The bass was now better balanced [for level] but softer and more rounded. With even less impact and the grunge now missing. "Grunge" just means the hard edge of LFE bass sounds and the effect it has on the timbre. The quality of the sound, if you like. The difference, if you will, between plucking a bass at the bridge or somewhere in the middle of the string. This all confirmed what I had noticed when I had first added the four older AE 15" drivers in one huge manifold. With the doubling of the number of drivers from the original four x 15" the IB had gone from nauseatingly powerful and impressive to effortlessly violent. All thanks to its eight huge cylinders of potential displacement brought to bear in moving lots of air.
It's all about cone acreage when you want really low distortion, dynamic bass. There is no substitute for cone area IME. Displacement achieved by single, long throw drivers is merely insurance against bottoming out. Using many more bigger drivers adds vital cone area. The cones then have to move only a millimetre, or two, to achieve deafening levels. Most of the time you see no cone movement at all. With "only" four 15" drivers cone movement becomes visible again. Every animal and object which makes loud and deep bass sounds is very large. So why try to reproduce those same sounds with a single cone? A cat is not an elephant. A violin is not a double bass. A striped bass is not a whale.
I've tried making a number of OBs using the older, plastic-coned, AEIB15s. Usually with rather mixed results, though I haven't quite given up yet. Perhaps they just aren't suitable for the job with their 32Hz free air resonance but I intend to place the bottom half of the original 6' eight driver manifold over on the other side of the stage from the IB. I will use the manifold box inverted with the four older 15" drivers in an open-backed box. Opposing the drivers in the typical IB manifold form will kill any unwanted vibrations.

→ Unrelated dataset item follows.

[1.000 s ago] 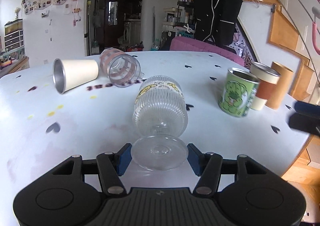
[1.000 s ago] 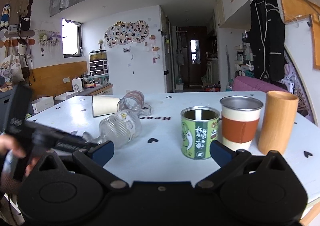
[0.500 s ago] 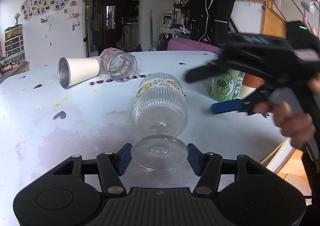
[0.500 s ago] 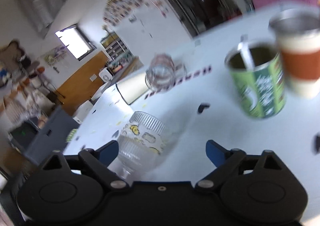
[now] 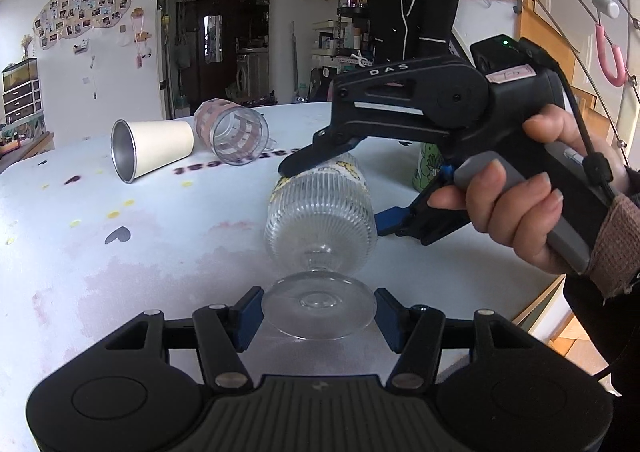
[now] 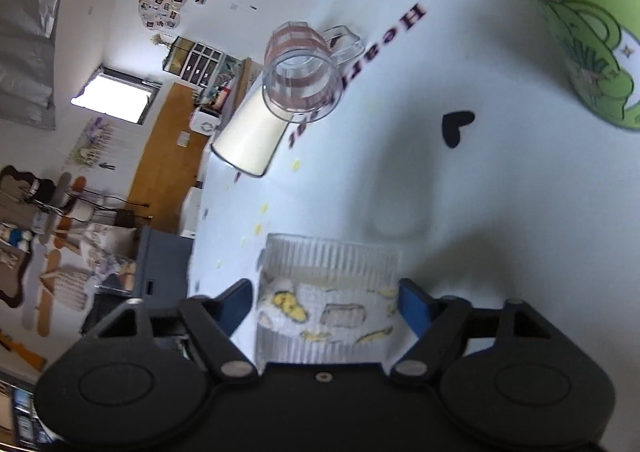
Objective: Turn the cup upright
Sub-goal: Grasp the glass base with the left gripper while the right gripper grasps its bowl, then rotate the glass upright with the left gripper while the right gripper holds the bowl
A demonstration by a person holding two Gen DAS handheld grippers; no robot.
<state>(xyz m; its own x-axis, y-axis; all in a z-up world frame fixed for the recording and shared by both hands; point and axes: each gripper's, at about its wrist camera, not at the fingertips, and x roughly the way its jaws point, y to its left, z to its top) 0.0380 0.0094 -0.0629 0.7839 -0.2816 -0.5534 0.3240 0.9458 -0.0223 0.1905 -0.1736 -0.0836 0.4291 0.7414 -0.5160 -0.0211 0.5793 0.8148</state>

An early image of my four x 15" IB with the older AEIB15 drivers. Virtually the same view when I look into the latest 4 x 15" open baffle from the wall-facing, open end. The minimum width of the box is set by the depth of the drivers when mounted externally. One pair could be reversed to reduce even-order distortion at the risk of exposing the undesirable 3rd harmonic.
There will be just enough room for the big box below the sloping attic ceiling right behind the right Main speaker. The four x 15" OB will be driven by the other channel of the EP2500. Though I shan't be boosting by +16dB at 20Hz using the DSP1124 as was so desperately necessary in the IB. That was the only way to get the older AEIB15 drivers to give any low bass, at all!
Upper bass augmentation and impact is all I ask from the new IB/OB set-up. That may require some tailoring with the BFD and roll-off point. And, if all of this messing about doesn't work, then I shall have to think of something else. I have had my eye on the possibility of using the entire stage as a large open baffle. With the drivers arranged in a row right at the back of the stage above a slot through to the room below. This will provide a 5' wide baffle x 10' long. The problem is being allowed to replace the old ceiling downstairs with new boards. A vitally necessary but very messy job given the age of our old home.
I might even hide the OB manifold inside my computer desk in its familiar dormer window. The underside of my glass and steel-framed desk is all fresh air. It could easily swallow the manifold provided I remove the desk's bottom shelf. That should bring new energy to my usually anaemic, computer speakers. I just hope all those big magnets don't affect my computer!